* Brief *
Every line below that includes the word "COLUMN" needs to be copied.

(Beginning of Exercise inputs)

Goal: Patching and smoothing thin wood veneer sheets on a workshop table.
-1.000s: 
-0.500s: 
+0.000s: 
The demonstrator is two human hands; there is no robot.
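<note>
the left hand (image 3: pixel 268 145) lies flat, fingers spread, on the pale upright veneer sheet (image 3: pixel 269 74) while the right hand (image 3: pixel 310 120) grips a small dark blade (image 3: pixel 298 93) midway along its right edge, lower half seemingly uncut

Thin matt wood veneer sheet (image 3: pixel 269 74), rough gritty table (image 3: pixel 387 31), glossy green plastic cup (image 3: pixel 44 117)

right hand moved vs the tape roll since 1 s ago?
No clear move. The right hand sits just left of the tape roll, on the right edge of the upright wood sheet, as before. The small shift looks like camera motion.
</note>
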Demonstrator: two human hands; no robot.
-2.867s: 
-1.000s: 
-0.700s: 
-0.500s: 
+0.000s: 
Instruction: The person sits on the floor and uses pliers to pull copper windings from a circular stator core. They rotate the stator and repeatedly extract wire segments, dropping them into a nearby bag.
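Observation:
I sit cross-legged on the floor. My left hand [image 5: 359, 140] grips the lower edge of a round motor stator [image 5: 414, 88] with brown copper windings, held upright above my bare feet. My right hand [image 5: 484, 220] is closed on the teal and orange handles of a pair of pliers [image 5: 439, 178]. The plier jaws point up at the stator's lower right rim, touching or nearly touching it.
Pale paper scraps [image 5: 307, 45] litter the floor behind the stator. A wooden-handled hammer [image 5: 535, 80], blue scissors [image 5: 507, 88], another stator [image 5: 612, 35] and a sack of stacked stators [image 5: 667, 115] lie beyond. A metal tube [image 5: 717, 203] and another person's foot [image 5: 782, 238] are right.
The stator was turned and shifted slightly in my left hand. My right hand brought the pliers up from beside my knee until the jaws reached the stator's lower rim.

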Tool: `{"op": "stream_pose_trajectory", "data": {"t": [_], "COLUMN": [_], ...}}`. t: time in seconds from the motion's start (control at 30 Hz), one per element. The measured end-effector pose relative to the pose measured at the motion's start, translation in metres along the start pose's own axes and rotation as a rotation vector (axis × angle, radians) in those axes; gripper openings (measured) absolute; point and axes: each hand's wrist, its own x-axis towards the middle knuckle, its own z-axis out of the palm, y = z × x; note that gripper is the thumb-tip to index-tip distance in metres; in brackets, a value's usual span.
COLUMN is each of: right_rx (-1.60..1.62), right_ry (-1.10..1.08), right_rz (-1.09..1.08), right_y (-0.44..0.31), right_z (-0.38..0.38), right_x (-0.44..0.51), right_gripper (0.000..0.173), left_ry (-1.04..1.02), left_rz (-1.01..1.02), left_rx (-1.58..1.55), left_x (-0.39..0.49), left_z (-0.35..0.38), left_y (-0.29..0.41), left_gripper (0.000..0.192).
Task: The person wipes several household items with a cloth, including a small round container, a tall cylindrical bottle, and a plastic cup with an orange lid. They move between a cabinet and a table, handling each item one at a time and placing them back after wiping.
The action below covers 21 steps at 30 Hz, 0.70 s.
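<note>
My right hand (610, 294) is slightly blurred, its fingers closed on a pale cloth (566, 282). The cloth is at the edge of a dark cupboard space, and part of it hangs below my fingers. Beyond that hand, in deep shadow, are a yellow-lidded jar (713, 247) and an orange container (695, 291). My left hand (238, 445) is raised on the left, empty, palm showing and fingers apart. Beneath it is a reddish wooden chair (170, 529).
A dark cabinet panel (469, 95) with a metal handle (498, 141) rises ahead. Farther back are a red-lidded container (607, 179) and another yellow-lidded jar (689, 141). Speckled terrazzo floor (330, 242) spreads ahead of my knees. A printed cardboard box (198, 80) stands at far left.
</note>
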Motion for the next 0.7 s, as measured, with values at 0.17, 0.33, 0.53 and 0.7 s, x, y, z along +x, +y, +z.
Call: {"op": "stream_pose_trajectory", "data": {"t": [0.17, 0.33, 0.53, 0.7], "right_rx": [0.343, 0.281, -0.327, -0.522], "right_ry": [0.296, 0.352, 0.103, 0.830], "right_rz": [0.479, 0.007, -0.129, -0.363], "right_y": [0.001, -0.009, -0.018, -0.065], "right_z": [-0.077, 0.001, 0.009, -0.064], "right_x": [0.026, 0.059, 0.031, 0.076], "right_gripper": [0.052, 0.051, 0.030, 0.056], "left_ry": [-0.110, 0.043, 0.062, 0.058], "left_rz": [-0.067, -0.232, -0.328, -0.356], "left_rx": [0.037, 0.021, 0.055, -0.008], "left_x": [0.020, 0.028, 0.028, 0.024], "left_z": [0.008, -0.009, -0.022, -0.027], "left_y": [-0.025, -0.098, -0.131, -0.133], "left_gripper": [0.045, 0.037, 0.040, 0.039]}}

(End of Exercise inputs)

* Response box *
Tool: `{"op": "stream_pose_trajectory", "data": {"t": [_], "COLUMN": [_], ...}}`. t: time in seconds from the motion's start (control at 30 Hz), one per element. The measured end-effector pose relative to the pose measured at the motion's start, translation in metres along the start pose's own axes and rotation as a rotation vector (axis × angle, radians) in those axes; gripper openings (measured) absolute; point and axes: each hand's wrist, its own x-axis towards the middle knuckle, its own z-axis out of the palm, y = z × x; note that gripper is the thumb-tip to index-tip distance in metres; in brackets, a value's usual span.
COLUMN is each of: right_rx (-1.60..1.62), right_ry (-1.10..1.08), right_rz (-1.09..1.08), right_y (-0.44..0.31), right_z (-0.38..0.38), right_x (-0.44..0.51), right_gripper (0.000..0.173), left_ry (-1.04..1.02), left_rz (-1.01..1.02), left_rx (-1.58..1.55), left_x (-0.39..0.49), left_z (-0.35..0.38), left_y (-0.29..0.41), left_gripper (0.000..0.192).

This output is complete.